• [DIRECTIONS FOR THIS TASK] From the entries below, copy every line that has the word "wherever".

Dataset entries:

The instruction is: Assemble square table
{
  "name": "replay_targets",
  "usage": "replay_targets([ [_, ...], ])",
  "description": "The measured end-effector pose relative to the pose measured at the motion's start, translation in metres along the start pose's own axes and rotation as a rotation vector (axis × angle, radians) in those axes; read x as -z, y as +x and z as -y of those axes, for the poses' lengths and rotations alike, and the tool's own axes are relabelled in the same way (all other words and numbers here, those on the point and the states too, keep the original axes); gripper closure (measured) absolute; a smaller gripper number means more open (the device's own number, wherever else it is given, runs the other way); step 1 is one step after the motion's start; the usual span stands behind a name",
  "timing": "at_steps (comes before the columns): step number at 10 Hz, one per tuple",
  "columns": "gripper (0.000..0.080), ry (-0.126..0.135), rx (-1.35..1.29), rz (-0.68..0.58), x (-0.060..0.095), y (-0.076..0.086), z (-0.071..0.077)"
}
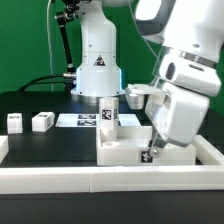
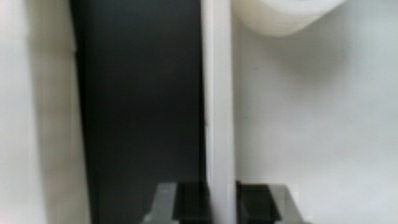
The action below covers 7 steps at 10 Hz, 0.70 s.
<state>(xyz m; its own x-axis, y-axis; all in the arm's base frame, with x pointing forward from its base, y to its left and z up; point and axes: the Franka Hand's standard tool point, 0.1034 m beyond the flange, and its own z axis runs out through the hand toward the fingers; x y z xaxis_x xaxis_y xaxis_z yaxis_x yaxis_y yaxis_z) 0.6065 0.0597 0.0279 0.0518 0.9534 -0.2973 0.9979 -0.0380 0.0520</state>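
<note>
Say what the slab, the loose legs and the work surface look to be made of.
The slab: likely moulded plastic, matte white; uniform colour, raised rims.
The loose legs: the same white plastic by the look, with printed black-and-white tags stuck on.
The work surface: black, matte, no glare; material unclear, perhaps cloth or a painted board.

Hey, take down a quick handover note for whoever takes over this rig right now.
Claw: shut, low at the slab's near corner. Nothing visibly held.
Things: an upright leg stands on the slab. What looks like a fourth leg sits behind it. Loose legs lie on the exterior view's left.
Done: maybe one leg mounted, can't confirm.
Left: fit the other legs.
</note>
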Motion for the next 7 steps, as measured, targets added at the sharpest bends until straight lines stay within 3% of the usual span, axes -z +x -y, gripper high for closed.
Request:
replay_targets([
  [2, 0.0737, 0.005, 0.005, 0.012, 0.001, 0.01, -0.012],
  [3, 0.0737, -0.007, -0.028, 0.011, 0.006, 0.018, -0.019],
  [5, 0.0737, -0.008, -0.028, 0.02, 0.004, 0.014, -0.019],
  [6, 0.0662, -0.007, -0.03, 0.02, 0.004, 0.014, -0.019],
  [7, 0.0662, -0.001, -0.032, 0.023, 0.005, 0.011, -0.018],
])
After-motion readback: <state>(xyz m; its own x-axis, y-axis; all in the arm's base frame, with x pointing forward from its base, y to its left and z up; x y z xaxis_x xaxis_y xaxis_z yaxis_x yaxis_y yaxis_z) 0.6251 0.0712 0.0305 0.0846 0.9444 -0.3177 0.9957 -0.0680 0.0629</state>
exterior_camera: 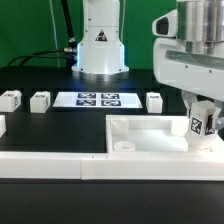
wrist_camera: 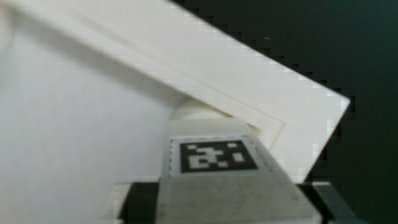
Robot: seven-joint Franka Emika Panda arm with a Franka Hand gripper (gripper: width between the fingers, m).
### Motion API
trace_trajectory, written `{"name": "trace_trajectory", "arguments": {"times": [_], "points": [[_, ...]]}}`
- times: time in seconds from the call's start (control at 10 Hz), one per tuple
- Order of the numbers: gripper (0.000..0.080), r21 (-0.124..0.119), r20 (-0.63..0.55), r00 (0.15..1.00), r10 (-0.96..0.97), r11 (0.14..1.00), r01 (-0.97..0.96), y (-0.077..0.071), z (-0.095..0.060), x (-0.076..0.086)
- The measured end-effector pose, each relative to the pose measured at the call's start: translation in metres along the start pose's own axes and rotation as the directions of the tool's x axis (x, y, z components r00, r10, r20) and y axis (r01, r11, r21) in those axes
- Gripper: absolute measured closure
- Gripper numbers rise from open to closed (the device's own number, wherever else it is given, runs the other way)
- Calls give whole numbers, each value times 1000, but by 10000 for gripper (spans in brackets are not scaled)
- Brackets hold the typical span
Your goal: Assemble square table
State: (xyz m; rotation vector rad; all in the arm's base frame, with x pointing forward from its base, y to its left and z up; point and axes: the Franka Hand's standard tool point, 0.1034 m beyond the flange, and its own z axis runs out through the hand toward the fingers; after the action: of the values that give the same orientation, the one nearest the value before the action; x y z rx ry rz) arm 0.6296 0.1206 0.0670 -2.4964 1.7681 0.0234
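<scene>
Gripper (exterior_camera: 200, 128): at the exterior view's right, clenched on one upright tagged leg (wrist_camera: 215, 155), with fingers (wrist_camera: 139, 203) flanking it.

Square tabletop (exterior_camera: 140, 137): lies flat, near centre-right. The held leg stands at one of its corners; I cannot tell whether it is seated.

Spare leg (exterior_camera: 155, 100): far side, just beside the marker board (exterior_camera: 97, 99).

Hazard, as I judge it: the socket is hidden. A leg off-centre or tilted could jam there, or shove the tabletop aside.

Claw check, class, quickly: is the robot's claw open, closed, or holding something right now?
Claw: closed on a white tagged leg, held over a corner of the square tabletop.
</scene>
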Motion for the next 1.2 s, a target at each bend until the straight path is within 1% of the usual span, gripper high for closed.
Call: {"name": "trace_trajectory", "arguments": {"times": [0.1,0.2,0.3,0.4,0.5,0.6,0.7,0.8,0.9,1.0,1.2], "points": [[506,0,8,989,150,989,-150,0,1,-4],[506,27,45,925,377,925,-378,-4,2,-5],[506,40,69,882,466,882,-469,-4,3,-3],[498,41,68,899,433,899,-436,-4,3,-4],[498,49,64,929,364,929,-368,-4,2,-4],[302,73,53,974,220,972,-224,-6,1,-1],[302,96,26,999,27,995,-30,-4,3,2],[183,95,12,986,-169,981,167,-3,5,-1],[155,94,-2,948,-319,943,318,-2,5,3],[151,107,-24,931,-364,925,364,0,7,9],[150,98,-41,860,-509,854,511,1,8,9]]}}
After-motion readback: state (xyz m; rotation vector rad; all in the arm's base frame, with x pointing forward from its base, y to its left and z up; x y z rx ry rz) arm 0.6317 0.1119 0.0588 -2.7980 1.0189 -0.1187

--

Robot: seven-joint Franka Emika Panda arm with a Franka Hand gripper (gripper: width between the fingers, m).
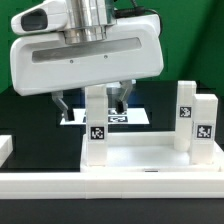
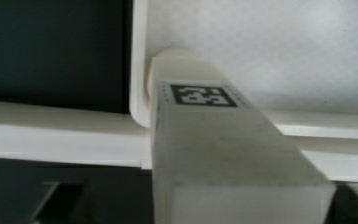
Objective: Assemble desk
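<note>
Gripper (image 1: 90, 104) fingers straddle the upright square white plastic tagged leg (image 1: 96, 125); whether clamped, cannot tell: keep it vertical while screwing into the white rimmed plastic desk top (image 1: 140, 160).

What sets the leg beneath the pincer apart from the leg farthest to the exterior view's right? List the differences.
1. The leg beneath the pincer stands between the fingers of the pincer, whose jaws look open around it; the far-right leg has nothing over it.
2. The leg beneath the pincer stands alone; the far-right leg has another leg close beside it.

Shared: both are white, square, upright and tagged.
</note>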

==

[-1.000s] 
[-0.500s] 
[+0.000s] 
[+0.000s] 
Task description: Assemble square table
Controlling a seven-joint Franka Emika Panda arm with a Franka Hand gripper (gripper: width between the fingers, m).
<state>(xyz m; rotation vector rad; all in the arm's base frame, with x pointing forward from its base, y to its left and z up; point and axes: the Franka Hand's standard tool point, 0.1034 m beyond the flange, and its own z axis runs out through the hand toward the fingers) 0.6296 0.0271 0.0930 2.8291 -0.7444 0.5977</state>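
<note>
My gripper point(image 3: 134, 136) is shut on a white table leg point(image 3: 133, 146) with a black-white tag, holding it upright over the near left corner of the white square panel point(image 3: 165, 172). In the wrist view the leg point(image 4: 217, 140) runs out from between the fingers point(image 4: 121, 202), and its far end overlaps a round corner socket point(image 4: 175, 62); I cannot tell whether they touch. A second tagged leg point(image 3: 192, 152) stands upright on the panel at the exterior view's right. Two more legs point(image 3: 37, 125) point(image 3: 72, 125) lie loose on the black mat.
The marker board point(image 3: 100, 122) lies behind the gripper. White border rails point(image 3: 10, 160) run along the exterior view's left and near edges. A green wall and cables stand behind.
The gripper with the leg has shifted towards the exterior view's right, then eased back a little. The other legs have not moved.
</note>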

• [SOLUTION FOR THIS EXERCISE]
  "description": "The measured end-effector pose relative to the pose measured at the motion's start, translation in metres along the start pose's own axes and rotation as a rotation vector (axis × angle, radians) in those axes; read x as -z, y as +x and z as -y of those axes, for the poses' lengths and rotations alike, and the tool's own axes are relabelled in the same way (all other words and numbers here, those on the point and the states too, keep the original axes); gripper closure (measured) absolute; a smaller gripper number means more open (the device's own number, wherever else it is given, runs the other way); step 1 is one step after the motion's start; the usual span stands behind a name",
- Gripper numbers rise from open to closed (the device's own number, wherever else it is given, runs the other way)

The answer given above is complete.